Even before Vice President Kamala Harris lost Tuesday's election, leftists on the internet posted darkly about whether liberals would react to a Trump victory by discovering their opposition to the US-backed Israeli genocide in Gaza and the broader Middle East war spiraling out from it. Posts like those turned my thoughts to that 2018 Yemen letter, issued so earnestly by those who mumbled through their complicity but suggested that they had learned their lesson.
While grace ought to be extended to those who seek to correct their mistakes, the horror of these past 13 months has made it clear that the senior Biden officials who signed that letter, in fact, learned nothing. We shouldn't bother listening should they find themselves roused to speak against any escalation of the combination of genocide and regional war that Trump pursues or tolerates.
As in Yemen, So Too in Gaza
The 2018 open letter contains some disturbing templates when read in light of the current Middle East carnage.
When the signatories paused to acknowledge their administration's role in backing the war, they emphasized the "restrictions" and "conditional support" Obama allegedly placed on Saudi Arabia and the United Arab Emirates, as if to justify their actions. In 2024, that sounds uncomfortably like the parade of quotes from anonymous US officials about Biden pressuring Benjamin Netanyahu behind closed doors to not kill so many civilians, to let more aid into Gaza, to not expand the war into Lebanon, to limit the bombing of Iran. In both wars, the astronomic death tolls made their claims of the US operating as a check rather than a facilitator sound perverse.

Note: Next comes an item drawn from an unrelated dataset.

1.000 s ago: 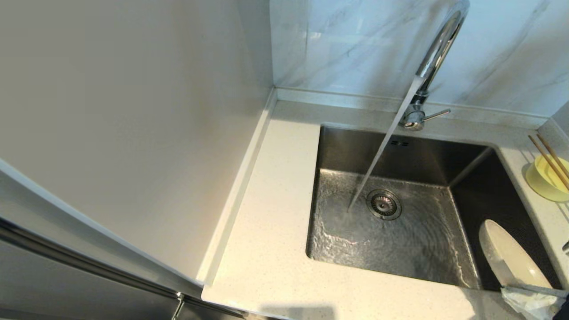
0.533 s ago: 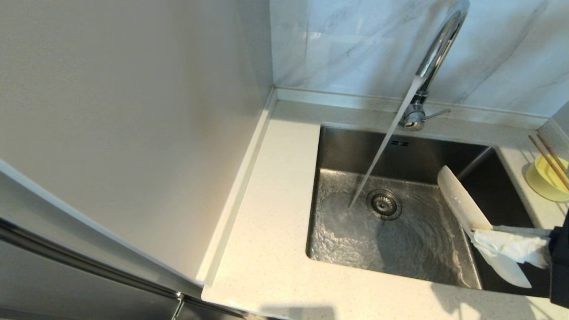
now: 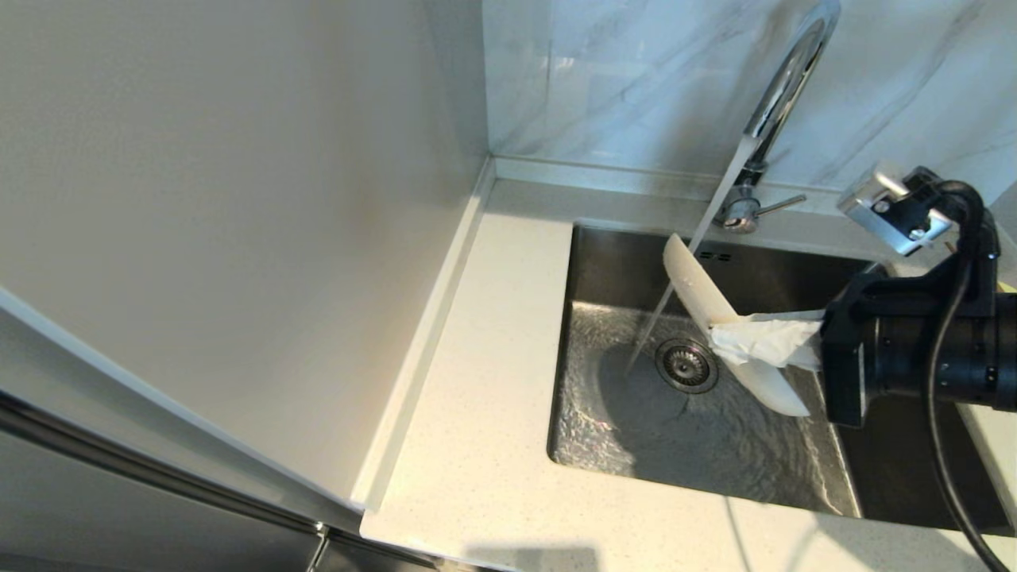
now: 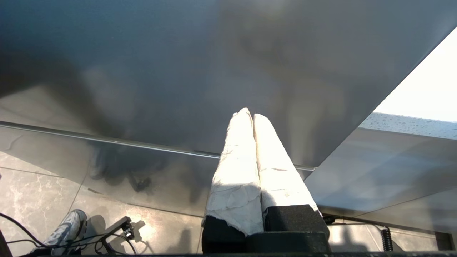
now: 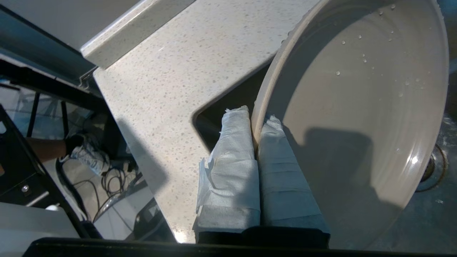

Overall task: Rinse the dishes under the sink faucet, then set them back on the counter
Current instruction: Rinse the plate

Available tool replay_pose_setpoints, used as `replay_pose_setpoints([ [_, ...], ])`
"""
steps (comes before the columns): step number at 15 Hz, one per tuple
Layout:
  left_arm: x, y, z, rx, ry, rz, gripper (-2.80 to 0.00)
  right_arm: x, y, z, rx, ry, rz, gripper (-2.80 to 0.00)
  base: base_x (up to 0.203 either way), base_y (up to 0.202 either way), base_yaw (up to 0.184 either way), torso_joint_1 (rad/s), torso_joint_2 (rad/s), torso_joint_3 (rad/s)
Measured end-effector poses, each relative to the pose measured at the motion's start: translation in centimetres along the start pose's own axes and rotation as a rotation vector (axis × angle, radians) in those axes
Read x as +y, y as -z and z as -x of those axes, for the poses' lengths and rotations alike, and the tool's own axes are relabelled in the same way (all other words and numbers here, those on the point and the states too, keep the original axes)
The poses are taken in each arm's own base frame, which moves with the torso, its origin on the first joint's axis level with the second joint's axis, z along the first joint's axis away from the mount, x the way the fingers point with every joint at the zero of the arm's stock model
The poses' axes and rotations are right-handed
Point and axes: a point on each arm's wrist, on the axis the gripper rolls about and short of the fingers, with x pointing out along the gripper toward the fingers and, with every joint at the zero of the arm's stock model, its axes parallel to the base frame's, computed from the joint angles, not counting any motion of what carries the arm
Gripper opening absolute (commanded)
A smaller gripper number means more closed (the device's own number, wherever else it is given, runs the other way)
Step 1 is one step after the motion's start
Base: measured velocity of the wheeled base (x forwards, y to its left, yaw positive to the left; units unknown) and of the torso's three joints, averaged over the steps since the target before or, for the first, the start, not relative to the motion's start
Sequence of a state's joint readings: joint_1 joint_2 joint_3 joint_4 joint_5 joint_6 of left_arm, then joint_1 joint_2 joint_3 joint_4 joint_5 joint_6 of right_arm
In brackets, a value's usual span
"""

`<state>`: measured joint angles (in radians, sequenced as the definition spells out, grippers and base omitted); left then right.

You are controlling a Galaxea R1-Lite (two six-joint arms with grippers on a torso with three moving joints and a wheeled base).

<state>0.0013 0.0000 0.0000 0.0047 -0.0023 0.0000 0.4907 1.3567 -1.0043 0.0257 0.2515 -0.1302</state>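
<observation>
My right gripper (image 3: 727,338) is shut on the rim of the off-white plate (image 3: 693,287), holding it on edge over the steel basin. The plate's top edge meets the water stream (image 3: 719,191) running from the chrome faucet (image 3: 783,87). In the right wrist view the taped fingers (image 5: 232,157) pinch the plate (image 5: 357,107), which carries a few droplets. The yellow bowl and the chopsticks are hidden behind my right arm. My left gripper (image 4: 250,114) is shut with nothing in it, parked low in front of a grey cabinet panel.
Water spreads over the sink floor (image 3: 699,453) around the drain (image 3: 687,365). The speckled counter (image 3: 493,381) runs along the basin's left and front. A pale wall panel (image 3: 238,199) stands on the left and a marble wall behind.
My right arm has carried the plate from the basin's right front corner up and to the left, into the water stream. The arm now covers the bowl and chopsticks.
</observation>
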Motion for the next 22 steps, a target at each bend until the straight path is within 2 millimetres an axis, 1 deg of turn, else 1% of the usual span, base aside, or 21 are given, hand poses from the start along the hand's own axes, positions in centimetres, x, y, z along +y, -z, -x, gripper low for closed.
replay_pose_setpoints([
  [3, 0.0, 0.0, 0.0, 0.000, 0.000, 0.000, -2.80, 0.1, -0.5, -1.8, 0.014, -0.021, 0.003, -2.80, 0.000, 0.000, 0.000, 0.000, 0.00, 0.000],
  [7, 0.0, 0.0, 0.0, 0.000, -0.001, 0.000, -2.80, -0.7, -1.4, -4.0, 0.027, 0.031, -0.003, -2.80, 0.000, 0.000, 0.000, 0.000, 0.00, 0.000],
  [9, 0.0, 0.0, 0.0, 0.000, 0.000, 0.000, -2.80, -1.3, -1.8, -5.2, 0.027, 0.080, -0.035, -2.80, 0.000, 0.000, 0.000, 0.000, 0.00, 0.000],
  [12, 0.0, 0.0, 0.0, 0.000, 0.000, 0.000, -2.80, -2.6, -2.4, -6.9, -0.036, 0.174, -0.087, -2.80, 0.000, 0.000, 0.000, 0.000, 0.00, 0.000],
  [14, 0.0, 0.0, 0.0, 0.000, 0.000, 0.000, -2.80, -3.3, -2.1, -7.7, -0.024, 0.197, -0.098, -2.80, 0.000, 0.000, 0.000, 0.000, 0.00, 0.000],
  [16, 0.0, 0.0, 0.0, 0.000, 0.000, 0.000, -2.80, -3.7, -1.7, -7.9, -0.009, 0.208, -0.115, -2.80, 0.000, 0.000, 0.000, 0.000, 0.00, 0.000],
  [18, 0.0, 0.0, 0.0, 0.000, 0.000, 0.000, -2.80, -3.6, -0.9, -7.5, 0.008, 0.199, -0.145, -2.80, 0.000, 0.000, 0.000, 0.000, 0.00, 0.000],
  [20, 0.0, 0.0, 0.0, 0.000, 0.000, 0.000, -2.80, -3.2, 0.3, -6.5, 0.033, 0.160, -0.190, -2.80, 0.000, 0.000, 0.000, 0.000, 0.00, 0.000],
  [22, 0.0, 0.0, 0.0, 0.000, 0.000, 0.000, -2.80, -3.3, 1.6, -5.1, 0.045, 0.121, -0.304, -2.80, 0.000, 0.000, 0.000, 0.000, 0.00, 0.000],
])
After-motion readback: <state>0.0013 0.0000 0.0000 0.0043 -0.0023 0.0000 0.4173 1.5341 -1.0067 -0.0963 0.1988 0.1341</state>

The 2018 letter also interrupted what passed for contrition by asserting that US support for the Yemen war addressed a "legitimate threat" – the missiles the Houthis placed on the Saudi border, Iran’s sponsorship of the Houthis – thereby suggesting that the Obama administration had been right to support the Saudi-led war. That echoes the way Biden accepted Netanyahu's contention that the bloodshed of Oct. 7 justified a widespread war. In both cases, the "restricted" war that they claimed to be backing bore no resemblance to the reality on the ground. There was only the indiscriminate war the Saudis and Emiratis pursued, much as there has only been the indiscriminate war the Israelis are pursuing. And in both cases, clear-eyed observers recognized early on that neither Saudi Arabia nor Israel were interested in restraint, particularly not with the US continuing to provide material support.
The litany of horribles the Obama/Biden officials decried in Yemen certainly manifested in Gaza. Israel has bombed markets, wedding halls, and schools (if perhaps not school buses), to say nothing of hospitals and, of course, residential buildings, much as Saudi Arabia did in Yemen. It is bracing to read the 2018 denouncement of the Saudis for blocking "critical food and medical supplies" when, earlier this week, UNRWA commissioner Phillippe Lazzarini stated that US-backed Israel is only letting 30 trucks of life-sustaining provisions into Gaza daily, some 6% of pre-Oct. 7 commercial traffic. And the Obama/Biden officials nauseatingly owe Pompeo an apology for swiping at his censorship of State Department professionals over Yemen: ProPublica reported that Blinken did the same thing when State and USAID officials assessed that Israel was blocking aid to Gaza.